──────── SUPPLIED MATERIAL

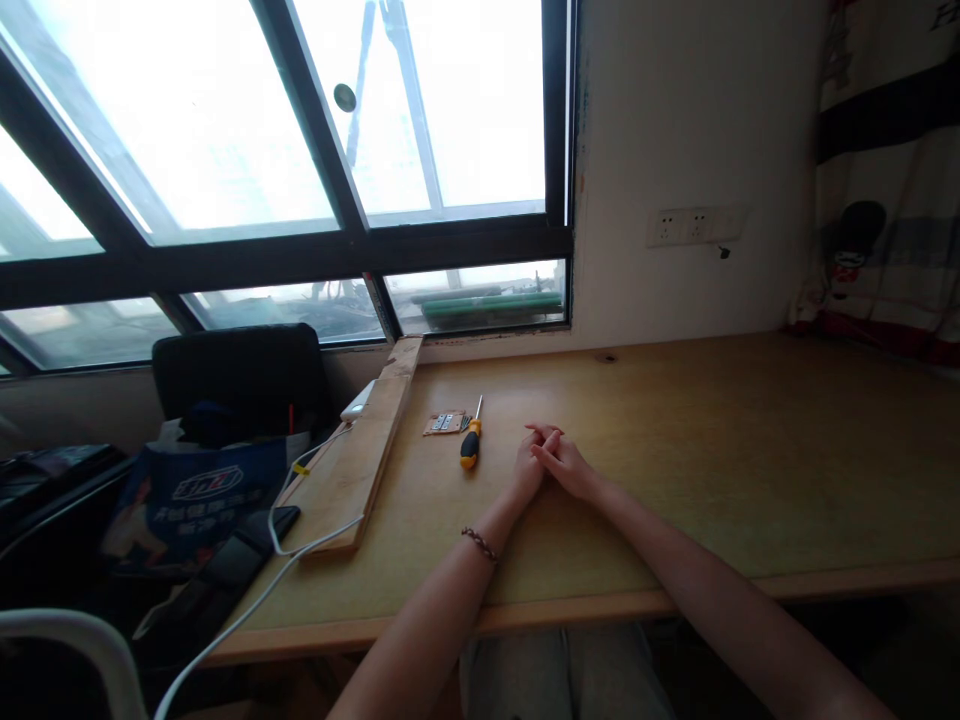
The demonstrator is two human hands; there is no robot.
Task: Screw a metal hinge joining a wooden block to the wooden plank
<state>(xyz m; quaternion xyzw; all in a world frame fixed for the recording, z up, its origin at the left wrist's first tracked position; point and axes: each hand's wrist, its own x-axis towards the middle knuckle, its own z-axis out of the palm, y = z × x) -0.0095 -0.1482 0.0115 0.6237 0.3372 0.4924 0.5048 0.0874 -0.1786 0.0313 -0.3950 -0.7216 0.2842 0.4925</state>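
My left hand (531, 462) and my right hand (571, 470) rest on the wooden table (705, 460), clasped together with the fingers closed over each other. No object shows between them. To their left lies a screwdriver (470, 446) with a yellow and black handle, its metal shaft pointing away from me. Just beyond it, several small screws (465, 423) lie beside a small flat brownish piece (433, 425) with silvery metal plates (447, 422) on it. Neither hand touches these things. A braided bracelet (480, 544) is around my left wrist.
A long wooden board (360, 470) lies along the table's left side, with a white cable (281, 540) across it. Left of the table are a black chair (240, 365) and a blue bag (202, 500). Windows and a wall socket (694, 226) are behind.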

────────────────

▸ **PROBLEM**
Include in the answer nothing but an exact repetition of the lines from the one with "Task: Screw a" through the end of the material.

▸ **RESPONSE TO THE TASK**
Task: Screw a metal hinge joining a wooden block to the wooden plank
<state>(xyz m; quaternion xyzw; all in a world frame fixed for the recording, z up, its origin at the left wrist's first tracked position; point and axes: each hand's wrist, its own x-axis towards the middle knuckle, its own z-axis out of the palm, y = z × x) -0.0095 -0.1482 0.0115 0.6237 0.3372 0.4924 0.5048 0.0874 -0.1786 0.0313 -0.3950 -0.7216 0.2842 0.4925</state>
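My left hand (531, 462) and my right hand (571, 470) rest on the wooden table (705, 460), clasped together with the fingers closed over each other. No object shows between them. To their left lies a screwdriver (470, 446) with a yellow and black handle, its metal shaft pointing away from me. Just beyond it, several small screws (465, 423) lie beside a small flat brownish piece (433, 425) with silvery metal plates (447, 422) on it. Neither hand touches these things. A braided bracelet (480, 544) is around my left wrist.
A long wooden board (360, 470) lies along the table's left side, with a white cable (281, 540) across it. Left of the table are a black chair (240, 365) and a blue bag (202, 500). Windows and a wall socket (694, 226) are behind.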

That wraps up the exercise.